Many politicians and influential people are the ideas we are now entering in the ´Second Machine Age´ which is about the automation of how knowledge work, thanks to a proliferation of real-time data analytics, deep and machine learning, and neural networks offspring.
The AI revolution is being driven by neural networks. I´ll make an example so is clearer for everyone. Essentially a conventional computer program is a detailed and precise set of instructions written to accomplish a particular task.
Pretty clear, right. Now, a neural network is a collection of algorithms designed to recognize numerical data and link these digital processing units roughly modelled on how the human brain process and translate all real-world inputs.

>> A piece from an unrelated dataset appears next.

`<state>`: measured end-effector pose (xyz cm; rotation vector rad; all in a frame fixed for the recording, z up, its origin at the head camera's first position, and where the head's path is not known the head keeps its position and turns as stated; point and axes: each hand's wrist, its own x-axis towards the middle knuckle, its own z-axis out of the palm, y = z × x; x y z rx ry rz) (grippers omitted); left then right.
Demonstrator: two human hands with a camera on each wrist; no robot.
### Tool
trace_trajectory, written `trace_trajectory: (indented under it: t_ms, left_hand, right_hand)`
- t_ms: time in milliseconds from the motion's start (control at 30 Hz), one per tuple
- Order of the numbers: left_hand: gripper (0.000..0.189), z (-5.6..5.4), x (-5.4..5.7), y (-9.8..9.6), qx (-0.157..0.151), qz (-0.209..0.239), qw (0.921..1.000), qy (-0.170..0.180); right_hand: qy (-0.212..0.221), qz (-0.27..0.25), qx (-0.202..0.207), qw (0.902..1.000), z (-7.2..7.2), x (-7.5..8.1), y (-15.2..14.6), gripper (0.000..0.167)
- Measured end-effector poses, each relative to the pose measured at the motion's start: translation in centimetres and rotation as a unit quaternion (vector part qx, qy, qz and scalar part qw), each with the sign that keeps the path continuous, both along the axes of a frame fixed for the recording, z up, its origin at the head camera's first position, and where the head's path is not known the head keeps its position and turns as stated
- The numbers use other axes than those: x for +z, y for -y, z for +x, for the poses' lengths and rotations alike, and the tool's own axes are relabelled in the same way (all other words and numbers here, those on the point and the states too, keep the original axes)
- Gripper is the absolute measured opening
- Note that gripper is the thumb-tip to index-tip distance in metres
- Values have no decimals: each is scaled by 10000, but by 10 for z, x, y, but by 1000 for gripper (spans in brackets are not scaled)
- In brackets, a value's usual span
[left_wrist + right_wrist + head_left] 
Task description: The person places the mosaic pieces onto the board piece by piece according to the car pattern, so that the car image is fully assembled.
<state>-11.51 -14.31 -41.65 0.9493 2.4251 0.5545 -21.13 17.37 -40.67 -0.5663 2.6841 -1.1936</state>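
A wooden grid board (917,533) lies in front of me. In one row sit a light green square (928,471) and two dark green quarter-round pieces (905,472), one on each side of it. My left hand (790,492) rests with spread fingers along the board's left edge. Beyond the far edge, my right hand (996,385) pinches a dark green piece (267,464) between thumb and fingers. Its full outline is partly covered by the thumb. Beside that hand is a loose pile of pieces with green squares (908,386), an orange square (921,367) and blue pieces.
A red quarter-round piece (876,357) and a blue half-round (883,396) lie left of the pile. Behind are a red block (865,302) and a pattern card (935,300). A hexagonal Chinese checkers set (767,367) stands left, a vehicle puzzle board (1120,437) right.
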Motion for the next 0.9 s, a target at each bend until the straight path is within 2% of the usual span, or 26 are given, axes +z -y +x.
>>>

Let me simplify the concept saying that in deep-learning networks, each layer of nodes (through which data pass in a multi-step approach of pattern recognition) trains on a diverse set of features based on the antecedent layer’s output. The greater the degree of progress you have in the neural net, the more complex will be the features that your nodes can recognize, polarize and combine nicely with the previous layers.
A precise and ordered classification depends on how far the learning process is continuously enriched with details and matching examples. With these premises, the neural network self-efficacy is already one step over our inaugural intentions…
Less than five decades ago, the idea to have artificial intelligence was nothing more than questionable and speculative science fiction. While just now, investing for us some minutes to reflect on its devouring influence in our life, we might try to observe how it is getting closer and closer with the astounding tech accomplishments made by part of the people that live in our society.
Now, I don´t know what is more chilling.